### Task to complete
Although the data below holds other lines too, output only those from the line with "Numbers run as" up to and including the line with "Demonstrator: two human", exactly as they appear.

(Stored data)
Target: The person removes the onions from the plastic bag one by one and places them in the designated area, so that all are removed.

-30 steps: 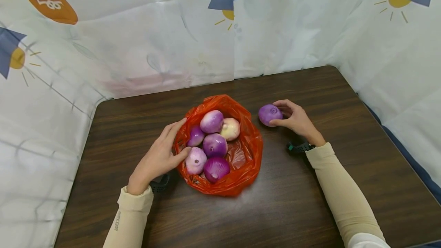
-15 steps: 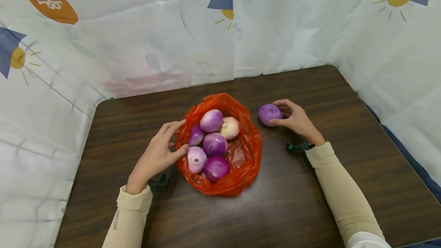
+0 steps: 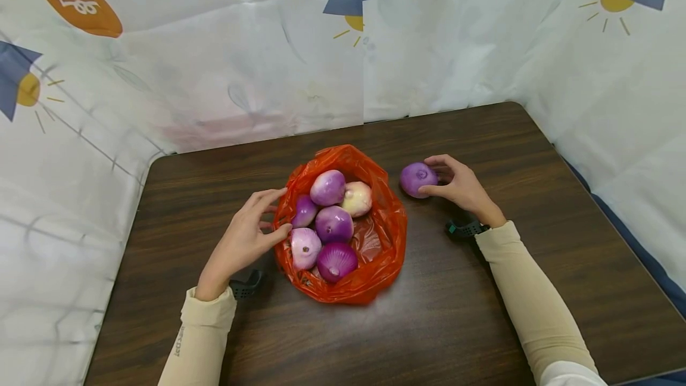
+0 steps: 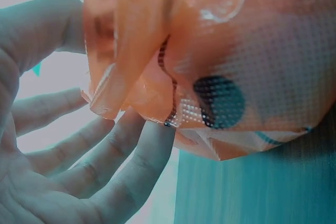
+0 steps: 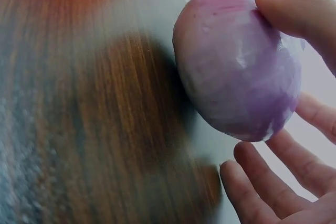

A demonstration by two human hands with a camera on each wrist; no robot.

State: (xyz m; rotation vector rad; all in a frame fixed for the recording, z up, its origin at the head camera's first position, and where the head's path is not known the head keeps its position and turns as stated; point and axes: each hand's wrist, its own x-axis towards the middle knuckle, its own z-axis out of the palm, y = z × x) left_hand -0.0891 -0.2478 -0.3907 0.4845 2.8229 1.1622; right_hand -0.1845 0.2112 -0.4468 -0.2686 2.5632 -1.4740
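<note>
In the head view, a crumpled red plastic bag (image 3: pixel 393 246) stands with its mouth wide and rim rolled down. Several red onions (image 3: pixel 334 224) sit inside it, with one pale, yellowish onion (image 3: pixel 357 199) on the right. My left hand (image 3: pixel 243 237) touches the bag's left side, thumb near the rim and fingers spread loosely; in the left wrist view, fingertips (image 4: pixel 157 135) lie against the plastic. To the right of the bag, my right hand (image 3: pixel 461 186) holds one purple red onion (image 3: pixel 417 180) on the table, its thumb (image 5: pixel 286 6) against the skin and fingers curved behind.
The dark wood-grain table (image 3: pixel 455 326) has rounded far corners. Behind it and at both sides hangs a white printed cloth (image 3: pixel 241 46). A dark wristband (image 3: pixel 464 229) is on the right wrist, and another band (image 3: pixel 246 285) on the left.
My left hand has drawn back slightly to the left, its thumb off the onions and nearer the rim. The onion at my right hand has shifted very slightly left.
</note>
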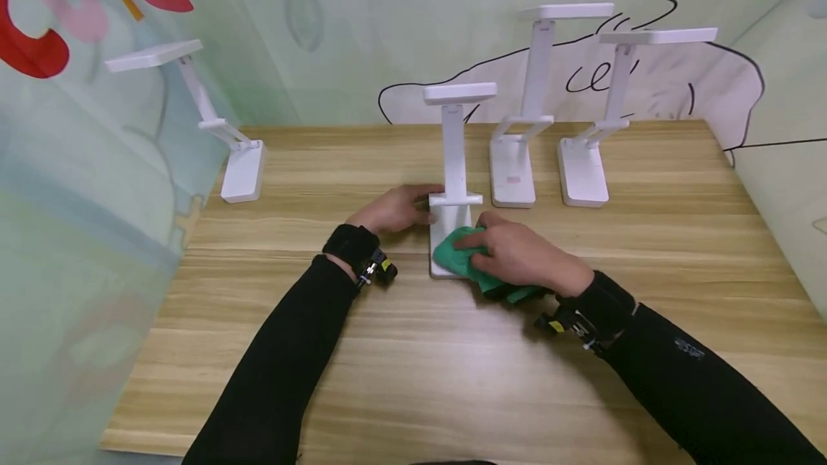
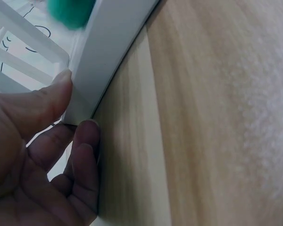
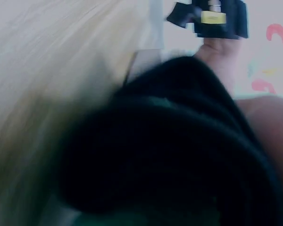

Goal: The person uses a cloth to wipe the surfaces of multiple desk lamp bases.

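Note:
A white folding desk lamp [image 1: 454, 153] stands upright in the middle of the wooden table, its base towards me. My left hand [image 1: 397, 209] holds the back end of that base; in the left wrist view the thumb [image 2: 56, 94] lies against the base [image 2: 96, 61] and the curled fingers reach round its end. With my right hand [image 1: 520, 253] I grip a green cloth [image 1: 460, 253], pressed on the front part of the base. Blurred, dark folds of the cloth [image 3: 170, 141] fill most of the right wrist view and hide the right fingertips there.
Two similar white lamps stand close behind on the right, one lamp [image 1: 513, 171] nearer the middle and another lamp [image 1: 583, 174] beyond it. A further lamp [image 1: 244, 171] is at the table's back left. A printed curtain [image 1: 336, 41] hangs behind the wooden table [image 1: 388, 379].

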Tool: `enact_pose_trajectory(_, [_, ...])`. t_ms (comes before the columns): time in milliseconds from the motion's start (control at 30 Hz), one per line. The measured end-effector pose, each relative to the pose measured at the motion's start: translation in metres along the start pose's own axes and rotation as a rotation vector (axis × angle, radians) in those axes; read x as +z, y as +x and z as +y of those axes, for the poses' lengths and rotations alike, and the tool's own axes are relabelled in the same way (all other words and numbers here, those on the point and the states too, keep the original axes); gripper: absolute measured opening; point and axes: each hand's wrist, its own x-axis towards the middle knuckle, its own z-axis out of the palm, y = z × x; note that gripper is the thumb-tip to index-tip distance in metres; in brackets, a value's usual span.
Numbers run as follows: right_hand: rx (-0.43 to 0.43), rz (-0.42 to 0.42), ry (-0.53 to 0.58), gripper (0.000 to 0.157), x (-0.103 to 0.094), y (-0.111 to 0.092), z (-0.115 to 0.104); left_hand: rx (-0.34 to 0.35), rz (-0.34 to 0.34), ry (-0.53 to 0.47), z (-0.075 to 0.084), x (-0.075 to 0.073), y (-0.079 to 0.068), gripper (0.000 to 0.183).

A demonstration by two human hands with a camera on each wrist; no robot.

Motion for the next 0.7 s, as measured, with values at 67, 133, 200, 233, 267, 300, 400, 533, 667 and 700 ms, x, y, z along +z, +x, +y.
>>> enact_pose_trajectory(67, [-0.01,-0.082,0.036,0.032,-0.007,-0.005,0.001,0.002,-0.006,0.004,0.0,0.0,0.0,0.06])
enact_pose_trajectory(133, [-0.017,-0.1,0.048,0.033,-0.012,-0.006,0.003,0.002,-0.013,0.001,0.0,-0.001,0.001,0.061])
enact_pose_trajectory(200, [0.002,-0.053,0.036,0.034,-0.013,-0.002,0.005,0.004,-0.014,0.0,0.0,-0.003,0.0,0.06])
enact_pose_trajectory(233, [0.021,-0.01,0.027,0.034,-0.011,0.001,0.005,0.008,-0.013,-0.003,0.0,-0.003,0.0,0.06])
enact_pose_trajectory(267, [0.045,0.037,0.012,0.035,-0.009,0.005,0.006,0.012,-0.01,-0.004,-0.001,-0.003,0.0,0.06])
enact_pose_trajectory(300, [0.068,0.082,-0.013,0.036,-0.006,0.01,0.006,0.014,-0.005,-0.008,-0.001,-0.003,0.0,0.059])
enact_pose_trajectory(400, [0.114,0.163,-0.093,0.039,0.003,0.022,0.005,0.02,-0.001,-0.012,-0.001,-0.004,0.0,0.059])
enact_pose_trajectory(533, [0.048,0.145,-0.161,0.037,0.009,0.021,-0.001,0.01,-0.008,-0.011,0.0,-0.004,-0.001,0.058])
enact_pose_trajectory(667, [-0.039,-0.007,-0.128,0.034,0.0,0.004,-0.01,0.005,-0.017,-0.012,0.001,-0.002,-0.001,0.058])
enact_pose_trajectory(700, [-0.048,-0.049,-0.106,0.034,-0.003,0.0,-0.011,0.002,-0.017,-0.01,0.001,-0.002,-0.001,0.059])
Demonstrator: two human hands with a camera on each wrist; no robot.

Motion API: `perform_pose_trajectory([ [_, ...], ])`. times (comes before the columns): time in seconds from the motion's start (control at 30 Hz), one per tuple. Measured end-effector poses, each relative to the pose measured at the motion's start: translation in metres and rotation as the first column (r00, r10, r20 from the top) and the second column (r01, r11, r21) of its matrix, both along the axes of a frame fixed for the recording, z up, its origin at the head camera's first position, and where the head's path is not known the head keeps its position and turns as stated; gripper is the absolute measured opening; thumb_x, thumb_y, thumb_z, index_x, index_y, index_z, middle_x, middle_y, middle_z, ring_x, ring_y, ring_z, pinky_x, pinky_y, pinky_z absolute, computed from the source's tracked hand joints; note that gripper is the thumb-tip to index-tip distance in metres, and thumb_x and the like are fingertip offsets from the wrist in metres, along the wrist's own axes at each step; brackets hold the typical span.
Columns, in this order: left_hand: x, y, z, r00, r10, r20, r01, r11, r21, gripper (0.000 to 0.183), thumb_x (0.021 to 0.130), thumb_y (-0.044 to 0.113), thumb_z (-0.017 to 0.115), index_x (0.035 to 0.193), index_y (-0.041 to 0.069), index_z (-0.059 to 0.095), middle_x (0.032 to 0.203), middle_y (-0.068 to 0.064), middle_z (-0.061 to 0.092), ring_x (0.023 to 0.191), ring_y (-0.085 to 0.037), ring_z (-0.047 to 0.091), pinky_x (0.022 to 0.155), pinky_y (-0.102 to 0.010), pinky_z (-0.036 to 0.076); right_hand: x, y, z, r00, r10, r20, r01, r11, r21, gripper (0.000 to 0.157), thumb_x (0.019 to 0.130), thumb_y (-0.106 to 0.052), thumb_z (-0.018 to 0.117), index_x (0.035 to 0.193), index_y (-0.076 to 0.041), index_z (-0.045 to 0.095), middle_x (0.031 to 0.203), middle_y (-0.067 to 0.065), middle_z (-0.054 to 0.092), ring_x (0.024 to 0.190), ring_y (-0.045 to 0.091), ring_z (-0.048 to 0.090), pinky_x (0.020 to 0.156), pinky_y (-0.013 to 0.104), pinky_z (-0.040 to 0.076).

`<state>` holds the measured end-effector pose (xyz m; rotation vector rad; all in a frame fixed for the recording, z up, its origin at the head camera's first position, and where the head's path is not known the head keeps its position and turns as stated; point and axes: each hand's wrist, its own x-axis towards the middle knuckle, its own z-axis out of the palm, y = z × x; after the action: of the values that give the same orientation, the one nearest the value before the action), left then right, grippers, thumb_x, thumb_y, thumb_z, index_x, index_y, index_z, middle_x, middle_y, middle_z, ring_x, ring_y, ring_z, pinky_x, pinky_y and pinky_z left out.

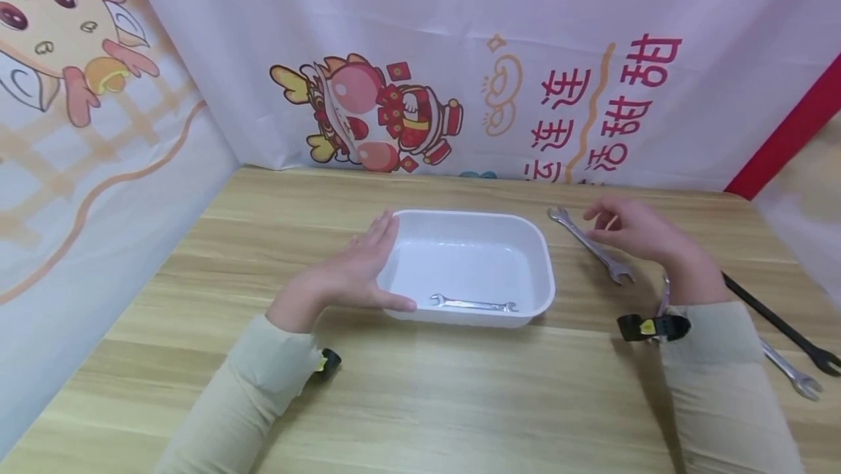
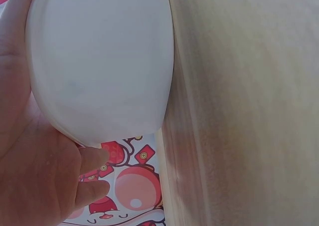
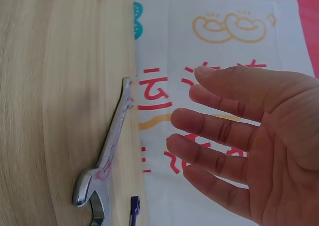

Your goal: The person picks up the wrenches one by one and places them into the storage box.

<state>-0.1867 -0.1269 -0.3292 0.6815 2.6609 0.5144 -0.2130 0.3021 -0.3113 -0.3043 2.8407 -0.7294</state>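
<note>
A wooden table (image 1: 420, 401) is shown, backed by a printed cloth backdrop (image 1: 578, 58); at its centre a white plastic tray (image 1: 535, 255) is steadied by the left hand (image 1: 358, 269), whose straight fingers are laid flat against the tray's left wall while the thumb is run along the near rim, so that the tray is braced rather than clasped. One small wrench (image 1: 473, 304) is seen lying inside the tray near its front wall. To the right of the tray a larger silver wrench (image 1: 591, 246) is laid diagonally on the table, and the right hand (image 1: 640, 229) is held just above its shank with fingers spread and relaxed; nothing is gripped. The step in hand is judged to be the picking up of this wrench: the shank is best pinched near its middle, so that the tool is lifted level, while the tray is kept pressed in place. Further right, a black tool (image 1: 782, 324) and another silver wrench (image 1: 791, 375) are partly covered by the right sleeve (image 1: 723, 379). In the right wrist view a small purple object (image 3: 134, 206) is cut off at the lower edge and cannot be identified. In the left wrist view only the tray's outer wall is shown; its contents are hidden.
</note>
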Motion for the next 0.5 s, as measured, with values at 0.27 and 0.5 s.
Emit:
perform_pose_trajectory([
  [0.27,-0.0005,0.0003,0.0008,1.0,0.0,-0.001,0.0,1.0,-0.008,0.137,0.07,0.075,0.073,0.159,0.011,-0.009,0.168,-0.005,-0.017,0.156,-0.022,-0.012,0.124,-0.055,0.007,-0.006,0.0,-0.0005,0.999,0.04,0.004,-0.04,0.997,0.058,0.035,0.095,-0.015,0.065,0.125,0.001,0.058,0.106,0.019,0.066,0.096,0.031,0.063,0.081,0.047,0.056],
  [0.5,-0.0009,-0.0007,0.0,1.0,0.001,-0.001,-0.001,1.0,-0.002,0.137,0.07,0.074,0.073,0.16,0.011,-0.009,0.168,-0.005,-0.017,0.156,-0.022,-0.011,0.124,-0.055,0.007,-0.0109,0.0035,-0.0021,0.998,0.05,0.029,-0.052,0.996,0.072,0.036,0.094,-0.016,0.066,0.125,0.001,0.058,0.104,0.018,0.065,0.093,0.029,0.063,0.078,0.045,0.056],
])
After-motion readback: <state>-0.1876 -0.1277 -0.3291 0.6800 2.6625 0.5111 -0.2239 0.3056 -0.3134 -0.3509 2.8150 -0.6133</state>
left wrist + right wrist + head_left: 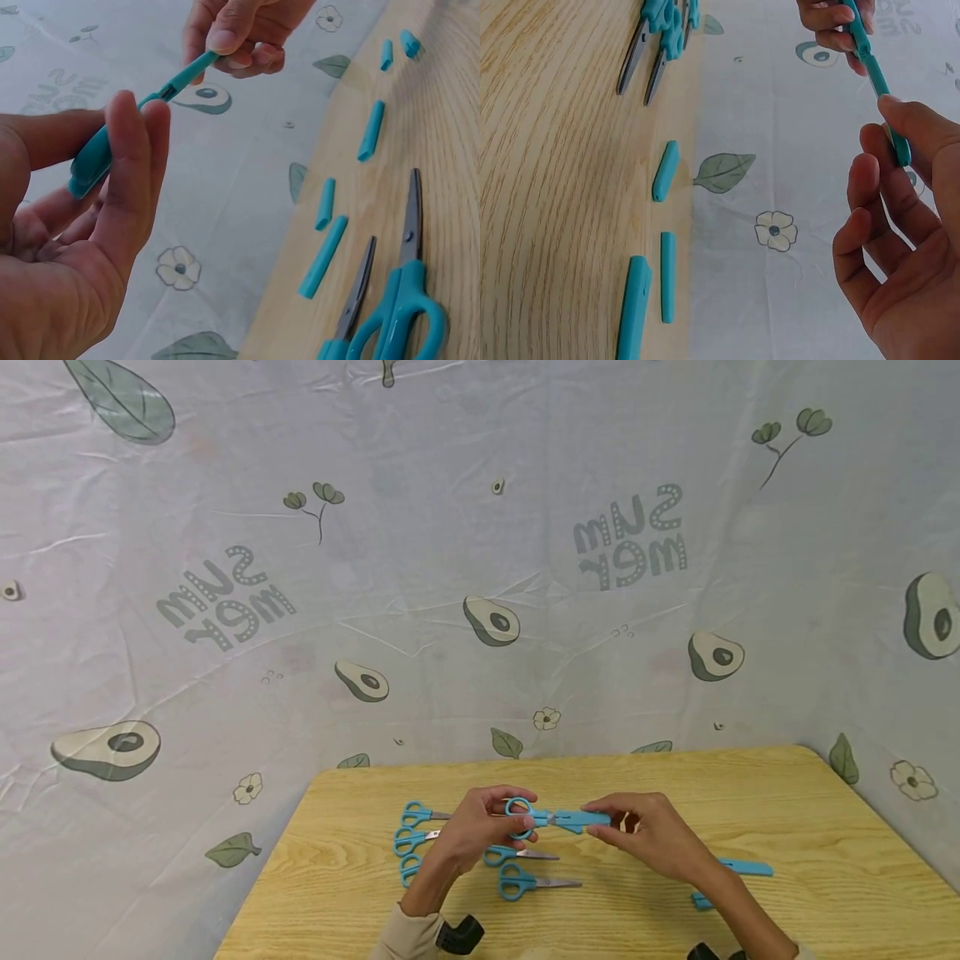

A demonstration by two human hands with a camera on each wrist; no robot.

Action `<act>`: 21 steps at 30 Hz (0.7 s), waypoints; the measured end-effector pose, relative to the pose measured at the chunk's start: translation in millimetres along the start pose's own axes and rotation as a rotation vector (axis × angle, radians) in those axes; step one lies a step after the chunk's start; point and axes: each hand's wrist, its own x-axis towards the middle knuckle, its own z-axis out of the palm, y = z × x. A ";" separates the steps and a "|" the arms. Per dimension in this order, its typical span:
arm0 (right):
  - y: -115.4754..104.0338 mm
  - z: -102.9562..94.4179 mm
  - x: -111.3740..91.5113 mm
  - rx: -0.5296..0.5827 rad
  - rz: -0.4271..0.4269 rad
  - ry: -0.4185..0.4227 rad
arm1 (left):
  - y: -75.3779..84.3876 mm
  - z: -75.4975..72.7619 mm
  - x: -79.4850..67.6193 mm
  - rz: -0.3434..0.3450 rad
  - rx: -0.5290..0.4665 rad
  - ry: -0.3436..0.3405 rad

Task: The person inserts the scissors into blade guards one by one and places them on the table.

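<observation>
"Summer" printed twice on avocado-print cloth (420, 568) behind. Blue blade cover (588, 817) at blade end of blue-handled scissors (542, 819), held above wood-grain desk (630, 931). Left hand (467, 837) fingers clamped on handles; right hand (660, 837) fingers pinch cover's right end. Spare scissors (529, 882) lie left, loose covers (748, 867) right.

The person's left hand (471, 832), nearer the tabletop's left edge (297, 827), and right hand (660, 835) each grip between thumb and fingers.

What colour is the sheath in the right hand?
Turquoise blue; the sheath shows best in the head view.
</observation>
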 end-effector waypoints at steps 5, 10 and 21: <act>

### Task result
Numbers run as follows: right_hand: rx (-0.43 to 0.43), rz (-0.42 to 0.42), ry (-0.53 to 0.58), gripper (0.000 to 0.157), x (-0.103 to 0.094), y (-0.111 to 0.092), z (-0.115 to 0.104); left_hand: rx (-0.34 to 0.35), rz (-0.34 to 0.34), ry (-0.53 to 0.47), z (-0.075 to 0.084), x (-0.075 to 0.073), y (-0.079 to 0.068), gripper (0.000 to 0.183).

A demonstration by two human hands with a camera on each wrist; no robot.

Motion for the next 0.7 s, as measured, with values at 67, 133, 200, 233, 267, 300, 400, 533, 667 and 700 ms, x, y, z along +z, +x, +y.
>>> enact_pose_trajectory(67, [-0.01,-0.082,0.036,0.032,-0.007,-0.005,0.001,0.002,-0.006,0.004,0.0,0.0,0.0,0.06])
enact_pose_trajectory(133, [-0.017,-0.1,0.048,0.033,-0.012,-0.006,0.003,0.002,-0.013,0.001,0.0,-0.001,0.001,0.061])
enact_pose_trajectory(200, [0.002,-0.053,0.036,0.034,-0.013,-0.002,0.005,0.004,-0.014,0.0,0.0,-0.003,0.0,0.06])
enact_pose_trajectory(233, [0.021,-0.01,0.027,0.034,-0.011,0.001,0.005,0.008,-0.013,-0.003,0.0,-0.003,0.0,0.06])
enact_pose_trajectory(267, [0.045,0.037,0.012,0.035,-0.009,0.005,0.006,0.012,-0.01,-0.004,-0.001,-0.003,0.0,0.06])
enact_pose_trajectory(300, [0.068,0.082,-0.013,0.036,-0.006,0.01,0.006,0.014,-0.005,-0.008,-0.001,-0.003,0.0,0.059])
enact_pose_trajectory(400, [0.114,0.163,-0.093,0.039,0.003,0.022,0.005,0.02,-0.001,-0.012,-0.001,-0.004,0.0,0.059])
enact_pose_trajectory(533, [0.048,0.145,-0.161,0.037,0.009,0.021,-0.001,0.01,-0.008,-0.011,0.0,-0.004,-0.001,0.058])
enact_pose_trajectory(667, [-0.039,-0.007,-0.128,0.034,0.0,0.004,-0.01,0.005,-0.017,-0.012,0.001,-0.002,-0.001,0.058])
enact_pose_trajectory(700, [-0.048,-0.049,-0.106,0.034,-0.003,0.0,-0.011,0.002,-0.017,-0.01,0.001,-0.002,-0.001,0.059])
Demonstrator: two human hands with a camera on each wrist; no robot.

The answer given here is complete.